··· Entries provided ···

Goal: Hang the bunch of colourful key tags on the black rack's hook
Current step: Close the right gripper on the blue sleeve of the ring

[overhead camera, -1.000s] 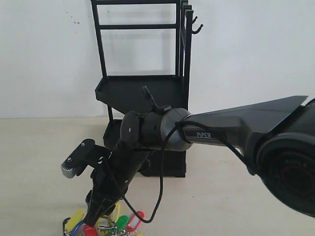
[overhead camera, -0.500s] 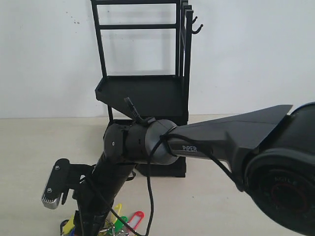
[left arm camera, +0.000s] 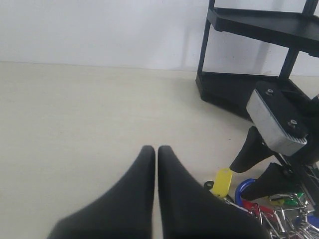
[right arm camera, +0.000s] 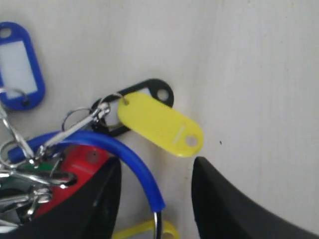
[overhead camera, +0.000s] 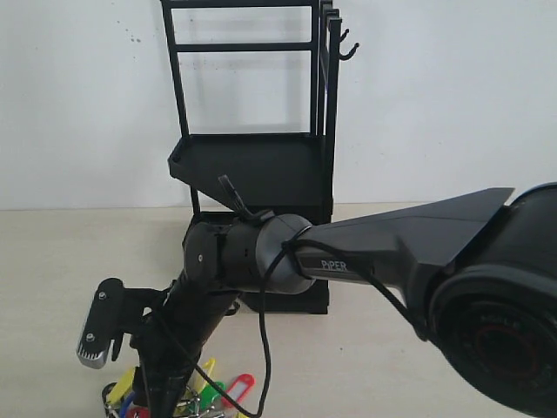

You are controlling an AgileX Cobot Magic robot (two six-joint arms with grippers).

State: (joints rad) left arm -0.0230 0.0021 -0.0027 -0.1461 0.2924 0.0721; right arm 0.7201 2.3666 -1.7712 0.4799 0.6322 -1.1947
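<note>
The colourful key tag bunch [overhead camera: 213, 392] lies on the table in front of the black rack [overhead camera: 252, 165]. Its hook [overhead camera: 348, 48] sticks out at the top right of the upright post. My right gripper [overhead camera: 150, 396] reaches down across to the left onto the bunch. In the right wrist view this gripper [right arm camera: 157, 199] is open, and its fingers [right arm camera: 94, 199] straddle the blue sleeve [right arm camera: 137, 159] of the large ring beside a yellow tag [right arm camera: 159, 124]. My left gripper [left arm camera: 154, 149] is shut on nothing, low over bare table to one side of the bunch [left arm camera: 254, 199].
A white wall stands behind the rack [left arm camera: 259, 25]. The right arm's long black link [overhead camera: 392, 244] crosses in front of the rack's lower tray. The right wrist camera block [overhead camera: 97, 331] hangs beside the bunch. Pale tabletop [overhead camera: 52, 279] spreads to the left.
The right arm has swung left and dropped onto the bunch over the past second. In the last half second it barely moved.
</note>
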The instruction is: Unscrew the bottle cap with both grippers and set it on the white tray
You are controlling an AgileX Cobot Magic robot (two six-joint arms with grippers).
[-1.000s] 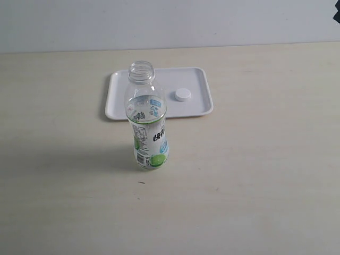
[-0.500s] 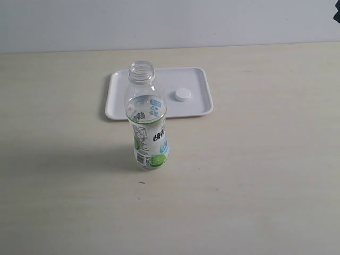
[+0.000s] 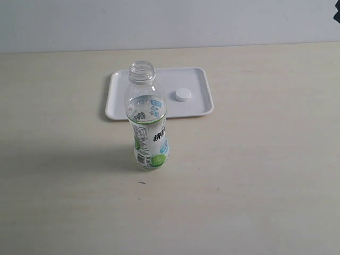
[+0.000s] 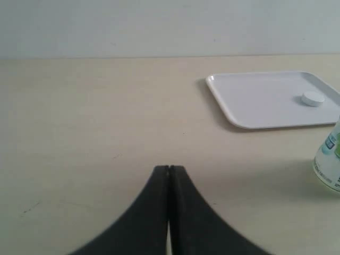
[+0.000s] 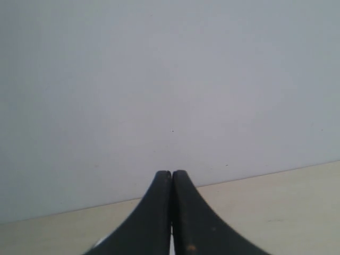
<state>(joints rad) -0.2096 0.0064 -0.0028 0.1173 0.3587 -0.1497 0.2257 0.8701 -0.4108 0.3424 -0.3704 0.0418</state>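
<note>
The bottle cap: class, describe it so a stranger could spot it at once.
On the pale table lies a white tray, behind the upright open bottle. The bottle cap sits on the tray, right of the bottle's neck: a small round white disc, the tray's only content.

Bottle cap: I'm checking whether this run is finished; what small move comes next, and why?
Likely none, just leave both arms parked: the bottle cap lies on the white tray, the bottle stands open, and the left gripper and right gripper are shut, empty.
</note>
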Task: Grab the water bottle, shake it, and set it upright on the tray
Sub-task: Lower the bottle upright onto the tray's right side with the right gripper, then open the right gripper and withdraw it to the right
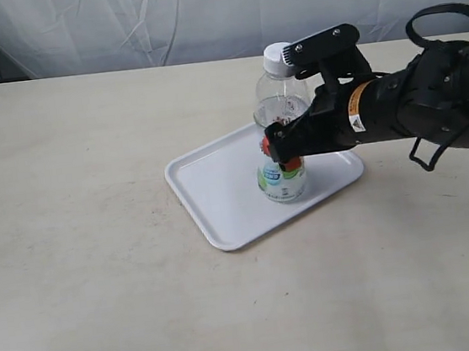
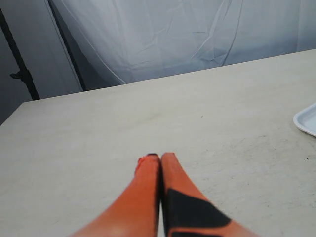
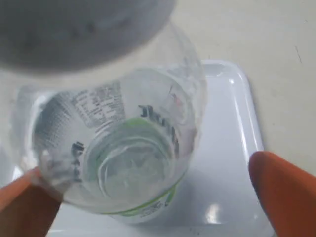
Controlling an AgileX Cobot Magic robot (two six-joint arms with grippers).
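Observation:
The water bottle stands upright on the white tray, its white cap on top. My right gripper reaches in from the right and straddles the bottle's lower half. In the right wrist view I look down the clear bottle onto the tray. One orange finger touches its side; the other finger stands clear of it with a wide gap, so the right gripper is open. My left gripper is shut on nothing, low over bare table.
The beige table spreads wide round the tray. A white curtain hangs behind the far edge. One corner of the tray shows in the left wrist view, far off to the side.

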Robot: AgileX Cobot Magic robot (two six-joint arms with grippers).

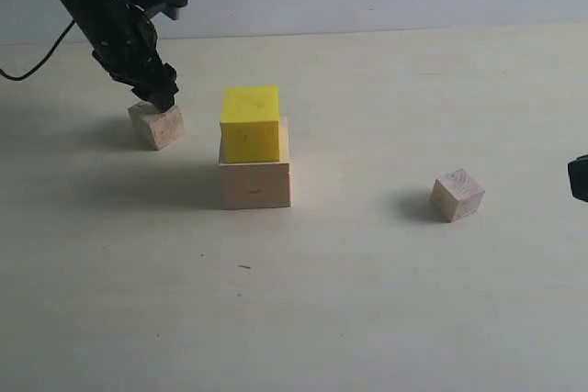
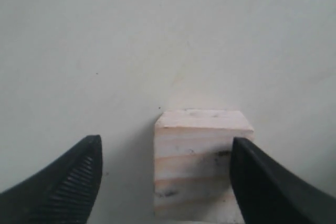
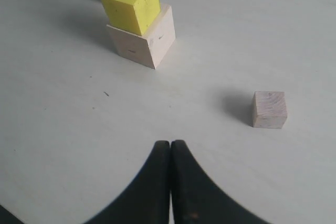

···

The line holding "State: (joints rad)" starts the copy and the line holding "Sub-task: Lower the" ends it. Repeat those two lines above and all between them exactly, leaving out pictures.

State: (joints rad) left arm -0.0230 0.0021 -0.0027 -0.1461 0.2924 0.0721; right arm 0.7201 2.3666 -1.7712 0.4799 0.6322 -1.1947
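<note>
The colourful key tag bunch [overhead camera: 213, 392] lies on the table in front of the black rack [overhead camera: 252, 165]. Its hook [overhead camera: 348, 48] sticks out at the top right of the upright post. My right gripper [overhead camera: 150, 396] reaches down across to the left onto the bunch. In the right wrist view this gripper [right arm camera: 157, 199] is open, and its fingers [right arm camera: 94, 199] straddle the blue sleeve [right arm camera: 137, 159] of the large ring beside a yellow tag [right arm camera: 159, 124]. My left gripper [left arm camera: 154, 149] is shut on nothing, low over bare table to one side of the bunch [left arm camera: 254, 199].
A white wall stands behind the rack [left arm camera: 259, 25]. The right arm's long black link [overhead camera: 392, 244] crosses in front of the rack's lower tray. The right wrist camera block [overhead camera: 97, 331] hangs beside the bunch. Pale tabletop [overhead camera: 52, 279] spreads to the left.
The right arm has swung left and dropped onto the bunch over the past second. In the last half second it barely moved.
</note>
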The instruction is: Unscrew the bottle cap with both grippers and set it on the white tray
You are controlling an AgileX Cobot Magic robot (two six-joint arms with grippers).
[-1.000s] 
[-0.500s] 
[+0.000s] 
[+0.000s] 
[+0.000s] 
<state>(joints rad) -0.2096 0.0064 -0.0028 0.1173 0.3587 -0.1497 0.2257 0.8701 -0.4108 0.3424 -0.3704 0.0418</state>
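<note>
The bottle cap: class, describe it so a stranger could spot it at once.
On the pale table lies a white tray, behind the upright open bottle. The bottle cap sits on the tray, right of the bottle's neck: a small round white disc, the tray's only content.

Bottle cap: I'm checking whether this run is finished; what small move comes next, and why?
Likely none, just leave both arms parked: the bottle cap lies on the white tray, the bottle stands open, and the left gripper and right gripper are shut, empty.
</note>
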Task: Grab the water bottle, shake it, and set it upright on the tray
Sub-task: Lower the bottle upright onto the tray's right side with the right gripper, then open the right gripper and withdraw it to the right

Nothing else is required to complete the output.